1)金丸(自民党副総裁)、田辺氏(社会党委員長)が一緒に訪朝をするほど、親密なのは「彼らが自民、社会の国対委員長」時代にそうした関係が出来た
2)村山自社さ連立内閣で官房長官を務め「村山内閣誕生の仕掛け人の一人」とされる野坂浩賢氏は社会党国対委員長経験者であり、そのため自民とパイプがあった
のは割と有名な話です。
 したがってこの種の問題が社会党に全くなかったとは言えない。とはいえ最近はあまりにも酷すぎるでしょう。
 「国対政治」と比べても今の「自民党に近い、なんちゃって野党(今回は国民民主)」の態度は酷すぎる。
 なお、徳川某氏について「なぜ静岡?」と思う方もいるでしょう。
 徳川家康は、「北条氏の滅亡後、豊臣秀吉の命令で、関東に移動させられるまで」はもともと静岡を領土としていました。そして将軍引退後は、静岡に駿府城を作ってそこで死ぬまで生活していました。
 家康死後は徳川忠長(三代将軍・家光の弟)が駿府藩主となり、忠長改易による駿府藩消滅後は幕府直轄地として駿府城代が置かれます。
 そうした経緯から、明治維新後、最後の将軍「徳川慶喜」及び幕臣たちは明治新政府によって「駿府(静岡)への移住」を強制されるわけです。

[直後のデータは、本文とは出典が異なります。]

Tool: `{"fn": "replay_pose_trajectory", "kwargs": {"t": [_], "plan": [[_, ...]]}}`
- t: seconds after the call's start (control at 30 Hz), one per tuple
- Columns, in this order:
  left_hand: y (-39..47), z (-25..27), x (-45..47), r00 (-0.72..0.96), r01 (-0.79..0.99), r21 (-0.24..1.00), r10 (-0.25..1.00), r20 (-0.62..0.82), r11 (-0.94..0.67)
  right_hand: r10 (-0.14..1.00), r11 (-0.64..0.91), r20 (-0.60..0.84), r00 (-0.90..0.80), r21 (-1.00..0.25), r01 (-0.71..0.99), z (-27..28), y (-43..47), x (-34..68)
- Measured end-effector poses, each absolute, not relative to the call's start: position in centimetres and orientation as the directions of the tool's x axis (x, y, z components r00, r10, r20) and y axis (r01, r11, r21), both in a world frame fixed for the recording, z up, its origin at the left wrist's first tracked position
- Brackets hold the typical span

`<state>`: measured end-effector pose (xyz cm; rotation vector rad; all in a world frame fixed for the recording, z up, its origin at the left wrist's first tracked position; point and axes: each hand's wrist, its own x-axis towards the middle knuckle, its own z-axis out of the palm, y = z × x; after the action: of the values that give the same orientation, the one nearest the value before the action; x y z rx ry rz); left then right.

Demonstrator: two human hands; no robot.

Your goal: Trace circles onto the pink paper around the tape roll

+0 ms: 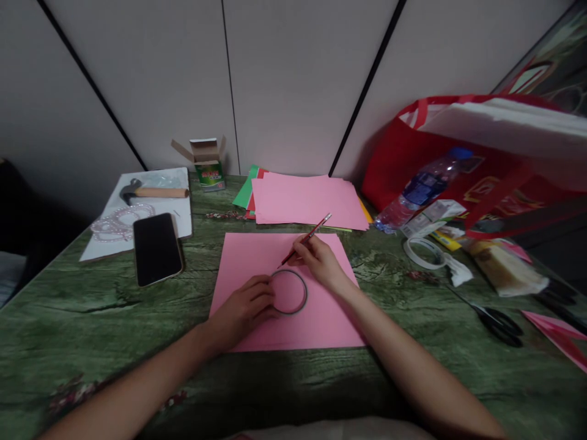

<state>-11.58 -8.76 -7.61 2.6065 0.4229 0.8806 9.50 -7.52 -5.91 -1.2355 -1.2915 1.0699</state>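
Note:
A sheet of pink paper (293,333) lies flat on the table in front of me. On it rests a thin grey ring (304,293), with pink showing through its middle. My left hand (247,305) grips the ring's left edge, fingers bent and pressed together, partly hiding that side. In my right hand (316,256) is a dark red pencil (313,232), pinched and slanting up to the right. The pencil's tip is close to the paper just above the ring's upper left rim; whether it touches cannot be seen.
Behind lies a stack of pink sheets (302,198). To the left are a phone (157,249), a hammer (160,192) and a small green box (211,174). At right are a bottle (419,186), a tape roll (424,253), black scissors (498,324) and a red bag (394,153).

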Motion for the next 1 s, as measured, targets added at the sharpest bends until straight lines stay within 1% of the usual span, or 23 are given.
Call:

*1:高世の紹介する静岡新聞記事に寄れば軽自動車大手スズキの会長だそうです。

*2:鳩山、菅内閣防衛副大臣、野田内閣外務副大臣を歴任

*3:まあ共産に立ててほしいところですが、「地盤の強い京都」などと違い定数2ではなかなか難しいのでしょう。なお、今回は残念ながら「複数区で自民を落とす」というのが一部(沖縄なんかはそれが可能でしょう)を除いて困難なので勝負の焦点は1人区になります。

*4:もちろん「徳川将軍家(明治以降は華族)の末裔」つう意味です。著名な人間としては貴族院議長、ワシントン軍縮会議全権大使などを務めた徳川家達(16代目当主)がいます。

*5:徳川家康から数えて19代目だそうです。

*6:作家。著書『自分を守る経済学』(2010年、ちくま新書)、『なぜ日本経済が21世紀をリードするのか:ポスト「資本主義」世界の構図』(2012年、NHK出版新書)、『マルクスを読みなおす』(2014年、筑摩選書)

*7:菅内閣財務副大臣、野田内閣厚労副大臣民主党政調会長(海江田代表時代)など歴任

*8:こういうことを選挙集会で公言する当たり理解に苦しみますね。

*9:正確には「テレビ(今回はテレ朝・報ステ)」ですね。高世の紹介する時事通信静岡新聞はそれなりに報じてるわけですから。

*10:鳩山内閣外務副大臣菅内閣官房副長官民主党政調会長(海江田代表時代)を経て立憲民主党幹事長

*11:ここではあくまでも「批判が一貫していて信用できる」と言う意味で「共産並み」と書いており、それ以外のことは問題にしていません。

*12:なお、言い訳しておけば「消極的選択」であっても「選ばれること」は「誇りに思っていい」というか「別に恥ずべき事ではない」と俺個人は思っています。俺は消極的選択ですらたとえば維新を選ぶ気はありませんし。